La imagen del presidente del Gobierno Mariano Rajoy sentado en el banquillo como testigo de la Audiencia Nacional podría ser un cambio de rasante en la legislatura pero coincide con un país en off, de vacaciones, en las que el goteo constante de escándalos parece ya dejar insensible cierto nervio moral. Además, para el sociólogo Jaime Miquel -que ha analizado la fractura generacional que supuso la irrupción de Podemos en la sociología del centro-izquierda en España- esta fotografía, el próximo miércoles, está en la práctica bastante amortizada para el bloque electoral del centro-derecha. «Su impacto será menor de lo que se puede suponer en términos electorales, casi todo está ya descontado, el PP está en 6,6 millones de votos porque ya se han pasado a Ciudadanos muchos de sus votantes del 26-J y otros están desmovilizados», sostiene este analista.

¿Y qué ocurre, mientras tanto, en el flanco del centro-izquierda? Hace pocos días han comenzado las conversaciones entre el PSOE y Unidos Podemos en husca de una mayor cooperación parlamentaria. Un primer deshielo que ha constatado las limitaciones entre ambas formaciones para compartir una dinámica común, si bien pueden explorar determinados territorios de acuerdo en temas sociales, sin tocar el 'hueso duro': el referéndum catalán. «Los electorados del PSOE y Unidos Podemos están muy aquilatados», opina Miquel, convencido que la incipiente colaboración entre el PSOE y Podemos será metabolizada sin problema por los votantes de los dos partidos. «Ambos electorados comprenden que hace falta el acuerdo contra el enemigo común que es el PP», recalca.
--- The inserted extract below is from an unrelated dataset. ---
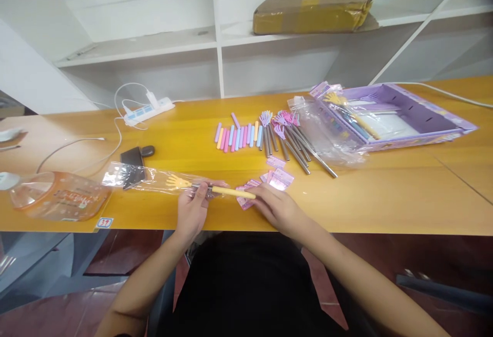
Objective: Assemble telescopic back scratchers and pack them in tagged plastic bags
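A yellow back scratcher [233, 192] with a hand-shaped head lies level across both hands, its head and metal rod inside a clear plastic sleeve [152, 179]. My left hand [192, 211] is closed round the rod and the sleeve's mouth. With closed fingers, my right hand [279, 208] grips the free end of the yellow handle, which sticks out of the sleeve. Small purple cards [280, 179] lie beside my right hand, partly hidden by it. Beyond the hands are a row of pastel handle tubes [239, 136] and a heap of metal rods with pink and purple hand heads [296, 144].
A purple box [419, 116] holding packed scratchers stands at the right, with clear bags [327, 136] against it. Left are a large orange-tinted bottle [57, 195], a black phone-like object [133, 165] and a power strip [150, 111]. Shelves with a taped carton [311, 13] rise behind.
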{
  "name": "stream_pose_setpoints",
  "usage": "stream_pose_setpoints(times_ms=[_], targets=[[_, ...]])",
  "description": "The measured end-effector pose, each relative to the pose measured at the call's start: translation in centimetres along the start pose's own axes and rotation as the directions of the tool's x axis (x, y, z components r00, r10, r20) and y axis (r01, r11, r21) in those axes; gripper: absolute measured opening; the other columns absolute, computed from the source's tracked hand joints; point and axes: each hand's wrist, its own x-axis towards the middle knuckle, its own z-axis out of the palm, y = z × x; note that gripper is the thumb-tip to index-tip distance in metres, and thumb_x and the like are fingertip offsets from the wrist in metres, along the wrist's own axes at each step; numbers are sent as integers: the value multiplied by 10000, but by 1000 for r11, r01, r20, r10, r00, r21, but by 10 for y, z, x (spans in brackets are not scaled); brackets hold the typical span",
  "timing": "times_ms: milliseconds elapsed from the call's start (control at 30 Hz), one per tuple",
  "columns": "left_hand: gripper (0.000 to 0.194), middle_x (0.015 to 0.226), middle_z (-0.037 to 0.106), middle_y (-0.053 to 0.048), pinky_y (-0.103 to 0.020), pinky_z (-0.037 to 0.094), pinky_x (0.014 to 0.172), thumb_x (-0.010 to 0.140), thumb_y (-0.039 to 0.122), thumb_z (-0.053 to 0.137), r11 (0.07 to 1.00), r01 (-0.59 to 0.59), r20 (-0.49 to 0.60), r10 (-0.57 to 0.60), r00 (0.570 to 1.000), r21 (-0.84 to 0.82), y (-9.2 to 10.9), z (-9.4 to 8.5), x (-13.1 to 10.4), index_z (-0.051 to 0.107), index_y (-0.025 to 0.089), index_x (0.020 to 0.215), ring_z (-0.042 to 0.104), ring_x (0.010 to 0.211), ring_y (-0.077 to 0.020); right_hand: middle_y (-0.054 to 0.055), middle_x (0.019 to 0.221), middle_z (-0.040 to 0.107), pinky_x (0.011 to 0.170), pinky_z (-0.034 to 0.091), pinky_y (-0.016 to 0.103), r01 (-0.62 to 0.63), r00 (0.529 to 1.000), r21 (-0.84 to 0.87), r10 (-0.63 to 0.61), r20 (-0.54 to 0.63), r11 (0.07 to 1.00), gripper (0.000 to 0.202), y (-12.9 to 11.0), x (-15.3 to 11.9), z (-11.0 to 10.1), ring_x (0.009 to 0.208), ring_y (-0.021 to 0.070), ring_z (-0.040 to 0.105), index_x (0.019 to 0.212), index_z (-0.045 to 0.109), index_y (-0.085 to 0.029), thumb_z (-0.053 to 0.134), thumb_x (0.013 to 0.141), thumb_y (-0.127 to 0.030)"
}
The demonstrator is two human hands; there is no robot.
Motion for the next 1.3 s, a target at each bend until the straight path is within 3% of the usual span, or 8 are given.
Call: stream_pose_setpoints(times_ms=[133,267,367,500,800,967,1100,1300], targets=[[370,994,855,-101,-377,682,854,878,528,893,999,26,-1,-26,1000,-28,-3,-1,1,815,173,947,834,935,-267,101,1164,795,1031,652,404,55,998,15,-55,-17,998,312,4,0,-2,1072,209,780,1362,696,-238,527,1120,-137],[384,999,858,-106,-414,680,863,894,558,863,981,107,193,-138,972,162,-8,-4,0,855,186,991,827,926,-293,77,1096,768,906,644,335,127,992,1,-127,-12,992,197,8,-5,0,1010,188,756,1242,737,-237,627,1093,-167],[364,1018,864,-106,-443,655,959,958,549,790,929,99,392,-245,886,356,-2,-1,-3,884,200,1006,821,988,-315,86,1113,721,884,645,351,105,994,9,-105,-21,994,163,8,-7,3,1030,212,735,1178,720,-239,764,1029,-286],[349,1024,869,-95,-443,642,981,1013,518,717,877,90,530,-364,765,473,8,6,-6,892,216,1020,821,1001,-316,160,1291,675,992,650,468,41,998,-12,-41,39,999,574,-1,-6,2,1242,323,692,1361,633,-232,890,904,-464],[366,1082,856,-85,-377,602,1024,1047,493,672,860,9,498,-304,812,510,1,2,-5,848,174,1089,790,1102,-288,160,1324,687,1079,626,478,77,991,14,-78,106,997,547,-7,-1,-1,1285,303,685,1476,559,-216,790,985,-287],[364,1195,834,-74,-354,557,1072,1064,479,644,791,-69,476,-294,829,608,0,2,-5,814,175,1170,757,1152,-274,171,1294,716,1039,656,457,124,992,-40,-123,26,991,583,-5,-2,3,1247,298,718,1521,535,-189,785,1002,-278],[367,1192,837,-60,-355,566,1039,1074,474,620,732,-134,510,-318,799,668,1,4,-4,818,187,1186,763,1114,-276,193,1257,750,1009,677,434,197,974,-184,-214,-77,963,628,-8,-3,8,1202,304,753,1547,525,-127,799,994,-246],[369,1204,834,-66,-365,578,1019,1072,488,631,752,-120,540,-342,769,648,1,6,-7,801,192,1211,764,1119,-274,186,1204,775,951,694,397,231,959,-268,-265,-97,935,563,-10,-4,8,1140,293,778,1500,565,-103,788,1001,-238]])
¿Y Pedro Sánchez? La opinión de Miquel es cáustica y nada complaciente: «Sánchez quiere ser presidente y nada más, otra cosa es el PSOE». En su opinión, el secretario general socialista puede incluso a llegar a impulsar una comisión para el estudio de un referéndum en Cataluña en el Congreso y plantear una moción de censura a Rajoy. Pero pronostica tajante: «El PSOE no es esto y saltará en mil pedazos». El episodio de la posible quita de la deuda financiera de Cataluña con el Estado podría ser revelador. El secretario de Organización del PSOE, el valenciano José Luis Ábalos, había sugerido como una reflexión personal la posibilidad de que se estudiara esa quita para Cataluña y otras comunidades. La reacción de los dirigentes territoriales del PSOE a este comentario ha sido fulminante. El vaticinio de Miquel respecto al socialismo es severo: «O se queda clavado en su lugar uninacional inmóvil del siglo XX, o muere en la política de otros. Una cosa es Sánchez y otra es el PSOE».

No obstante, ajeno a las críticas, el líder socialista se ha trazado un plan y está dispuesto a cumplirlo paso a paso y pese a quien pese. De entrada, junto al diálogo con Podemos, ha comenzado a tender puentes de complicidad hacia el PNV en torno a la 'plurinacionalidad', rechazada por el PP y cuestionada por los nacionalistas porque no incluye el derecho a decidir. Su encuentro con el lehendakari Urkullu y Andoni Ortuzar se encuadra en este espíritu conciliador, aunque los jeltzales desconfían de la 'plurinacionalidad' del PSOE porque temen que, pese al cambio retórico, se intente reeditar el 'café para todos' autonómico de 1978. Pero el debate sobre el modelo territorial ofrece dos narrativas: ruptura o reforma. Sánchez y Urkullu comparten con sus evidentes matices la segunda apuesta, no la primera.

Cataluña empieza a mediatizarlo todo. Jaime Miquel piensa que el gran resorte del PP ahora pasa por movilizar al electorado más envejecido. El órdago independentista se ha convertido en una fábrica de enemigos comunes. En todos los sentidos. Mientras, el PP intenta blindar con el PNV su relación 'preferente' que garantice cierta estabilidad. Y si hace falta, con el ministro Montoro envuelto en la bandera de los derechos históricos forales. Tras el acuerdo del Cupo, algunos sugieren este verano la posibilidad de algún movimiento muy discreto sobre los presos. Pero si algo le horroriza al PP en este asunto es que haya luz y taquígrafos.